*AIM OF THE TASK*:
Please return the listing below word for word, minus its pictures.
SOURCE MATERIAL Block Start
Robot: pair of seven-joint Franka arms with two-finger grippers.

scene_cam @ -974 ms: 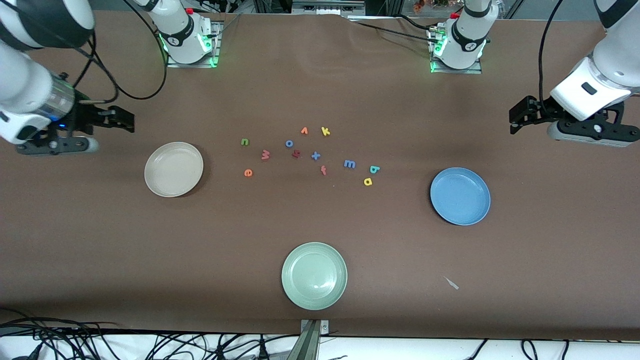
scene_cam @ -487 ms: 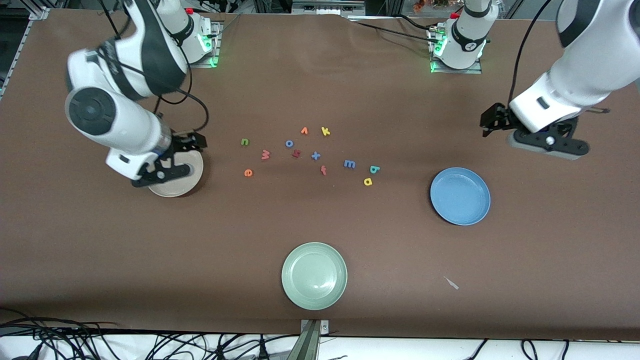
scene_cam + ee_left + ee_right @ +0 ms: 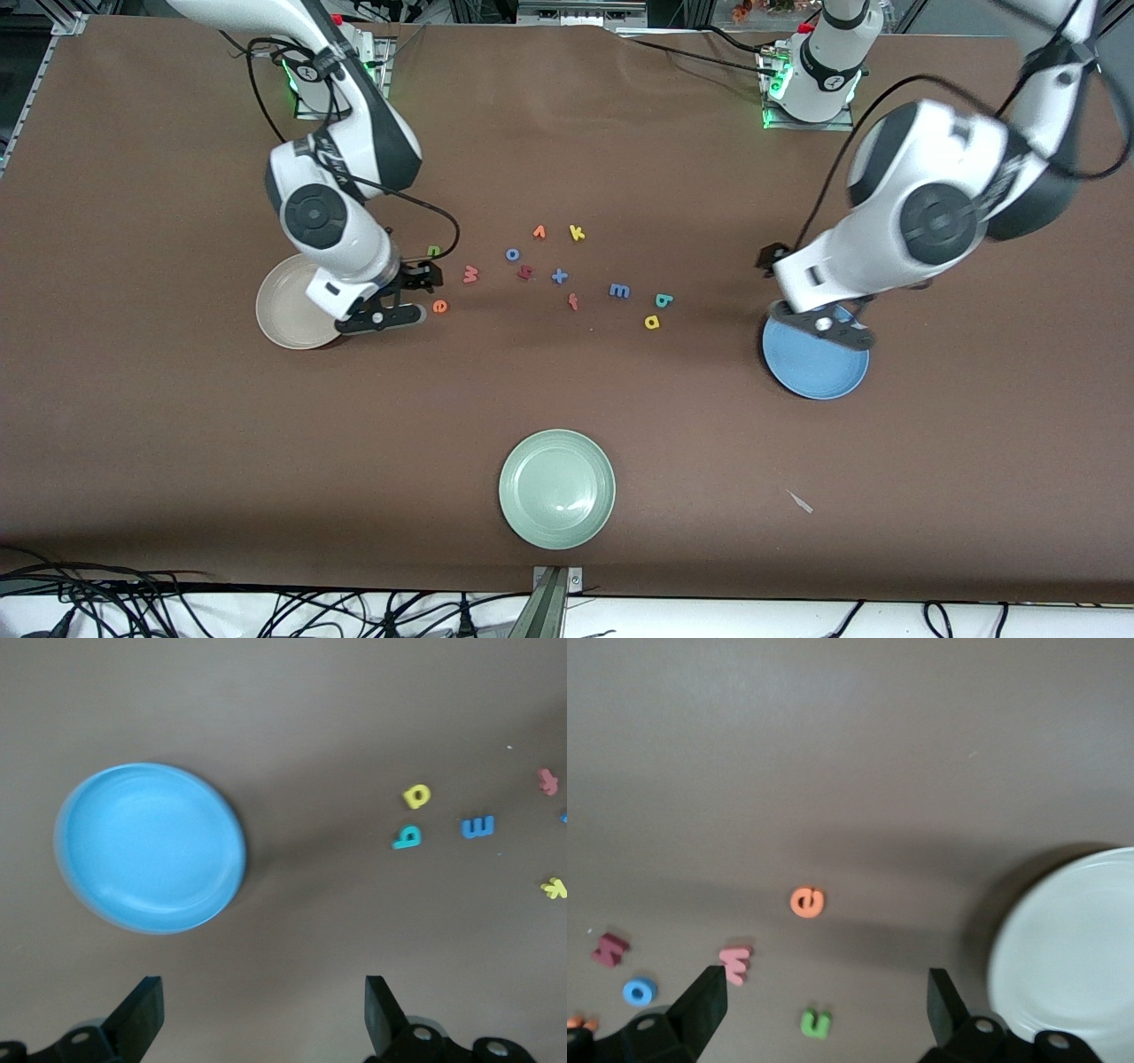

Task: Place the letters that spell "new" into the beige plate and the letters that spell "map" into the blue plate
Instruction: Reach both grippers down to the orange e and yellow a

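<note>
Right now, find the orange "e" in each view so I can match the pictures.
Front view: the orange "e" lies on the table between the beige plate and the letter cluster, beside the right gripper.
Right wrist view: it lies mid-picture.
Left wrist view: not in it.
Shared landmark: the pinkish-red "w".

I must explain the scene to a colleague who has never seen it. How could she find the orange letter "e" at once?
Start at the beige plate toward the right arm's end of the table. The orange "e" lies beside it on the brown table, at the near edge of the letter cluster. The other orange letter, the "v", lies farther from the front camera, beside the yellow "k".
</note>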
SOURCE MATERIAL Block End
*WRITTEN RESPONSE*:
Robot: pair of seven-joint Franka arms with two-finger grippers.

scene_cam @ -974 ms: 
scene_cam @ -487 ms: 
scene_cam + ee_left + ee_right @ +0 ms: 

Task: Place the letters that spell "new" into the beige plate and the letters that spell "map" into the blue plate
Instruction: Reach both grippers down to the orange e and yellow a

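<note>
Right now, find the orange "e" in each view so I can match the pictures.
Front view: the orange "e" lies on the table between the beige plate and the letter cluster, beside the right gripper.
Right wrist view: it lies mid-picture.
Left wrist view: not in it.
Shared landmark: the pinkish-red "w".

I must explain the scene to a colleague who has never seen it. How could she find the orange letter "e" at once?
Start at the beige plate toward the right arm's end of the table. The orange "e" lies beside it on the brown table, at the near edge of the letter cluster. The other orange letter, the "v", lies farther from the front camera, beside the yellow "k".
</note>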

No more output is expected for this exercise.